Alguna gente ha comenzado a subir al tren. Nosotros esperaremos un poco más hasta que avisen de su salida.

Lentamente nos aproximamos al vagón que me corresponde. Estamos situados justo frente a la escalerilla por la que debo subir. Desde ella he visto sonreír minutos antes a los viajeros que llegaban. Ahora está vacía. Mi madre se agacha, me abraza en silencio y con su mano cálida apoya mi cabeza sobre su hombro. Intento rodearla con mis brazos para sentirla a mi lado. Sé que mi madre está llorando y eso hace que llore yo también, pero prefiero que ella no lo sepa. Las lágrimas corren por mis mejillas y caen sobre su hombro. No quiero que el abrazo termine.

Por los altavoces se oye la llamada para los viajeros anunciando la salida y antes de soltar a mi madre he limpiado mi cara con mis manos. Así parecerá que no he llorado. Me ayuda a subir y el tren comienza a moverse muy despacio. Con mi bolsa al hombro corro hacia atrás por el pasillo, tropezando con algunos pasajeros mientras otros se apartan sorprendidos para permitirme el paso. Intento recuperar la distancia que nos separa. Mi madre también camina hacia mí y parece que nos alcanzamos.

A través de la última ventanilla del vagón le digo adiós con mi mano en alto, mientras nos separamos. Me duele la cara de apretarla contra el cristal y me parece verla llorar, porque se tapa la boca con una de sus manos, mientras con la otra dice adiós.

Va perdiéndose en la distancia y yo también lloro sin disimular ahora que ella no puede verme. Mis lágrimas mojan el cristal y cuando la pierdo de vista, veo cómo han enturbiado el paisaje. Las casas, los árboles, las vías y los postes con cables corren hacia ella cada vez a mayor velocidad. Tienen suerte. Ellos se quedan. Yo me marcho.

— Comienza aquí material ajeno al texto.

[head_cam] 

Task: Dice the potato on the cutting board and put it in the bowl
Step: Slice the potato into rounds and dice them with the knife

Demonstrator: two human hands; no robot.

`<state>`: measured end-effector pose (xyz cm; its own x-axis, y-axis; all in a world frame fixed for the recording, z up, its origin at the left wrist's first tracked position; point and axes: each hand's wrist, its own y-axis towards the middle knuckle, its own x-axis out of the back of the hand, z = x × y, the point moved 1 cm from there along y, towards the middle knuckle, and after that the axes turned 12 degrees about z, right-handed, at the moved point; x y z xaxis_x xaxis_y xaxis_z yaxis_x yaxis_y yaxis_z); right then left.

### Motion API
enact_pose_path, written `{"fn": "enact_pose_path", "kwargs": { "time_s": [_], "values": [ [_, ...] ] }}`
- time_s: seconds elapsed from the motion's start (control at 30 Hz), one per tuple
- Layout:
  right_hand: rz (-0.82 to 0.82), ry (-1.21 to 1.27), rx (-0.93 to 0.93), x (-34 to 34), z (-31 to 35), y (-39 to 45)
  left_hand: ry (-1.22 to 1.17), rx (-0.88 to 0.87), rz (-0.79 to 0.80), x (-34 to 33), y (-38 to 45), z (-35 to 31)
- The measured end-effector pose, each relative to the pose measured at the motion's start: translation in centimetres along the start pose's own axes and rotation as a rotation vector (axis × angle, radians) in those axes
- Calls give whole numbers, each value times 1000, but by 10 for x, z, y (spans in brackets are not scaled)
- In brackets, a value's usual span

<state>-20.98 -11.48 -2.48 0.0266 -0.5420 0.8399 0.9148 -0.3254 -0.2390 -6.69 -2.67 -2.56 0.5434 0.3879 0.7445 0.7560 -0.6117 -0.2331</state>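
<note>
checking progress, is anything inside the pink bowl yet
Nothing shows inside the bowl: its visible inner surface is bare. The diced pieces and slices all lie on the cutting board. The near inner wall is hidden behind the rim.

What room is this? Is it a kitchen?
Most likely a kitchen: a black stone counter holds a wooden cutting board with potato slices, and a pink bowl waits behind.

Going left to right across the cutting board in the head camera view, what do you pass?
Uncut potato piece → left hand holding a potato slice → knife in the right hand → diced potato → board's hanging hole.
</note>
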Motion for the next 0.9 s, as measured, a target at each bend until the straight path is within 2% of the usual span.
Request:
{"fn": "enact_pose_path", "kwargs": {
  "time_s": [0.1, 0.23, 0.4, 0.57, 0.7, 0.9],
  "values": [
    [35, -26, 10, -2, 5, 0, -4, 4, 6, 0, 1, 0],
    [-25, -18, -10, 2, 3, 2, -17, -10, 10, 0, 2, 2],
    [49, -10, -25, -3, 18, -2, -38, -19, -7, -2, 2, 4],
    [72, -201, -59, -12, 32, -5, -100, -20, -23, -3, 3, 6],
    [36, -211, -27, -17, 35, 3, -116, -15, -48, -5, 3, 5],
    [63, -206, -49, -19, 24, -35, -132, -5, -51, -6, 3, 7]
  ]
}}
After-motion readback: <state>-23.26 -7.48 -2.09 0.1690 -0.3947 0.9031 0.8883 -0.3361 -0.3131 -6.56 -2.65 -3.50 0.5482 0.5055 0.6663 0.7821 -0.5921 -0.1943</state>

Con el movimiento del tren, las gotas de mi llanto corren cristal abajo hasta colarse por la rendija y también desaparecen.

Si mi madre supiera de verdad lo que siento, detendría el tren en ese mismo instante. Si llegara a saberlo después, tomaría el siguiente para venir en mi busca. Estoy seguro. No quiero que lo sepa. No quiero que sufra por mí. Ya hay otras cosas que la hacen sufrir y que yo no puedo evitar. Esta sí.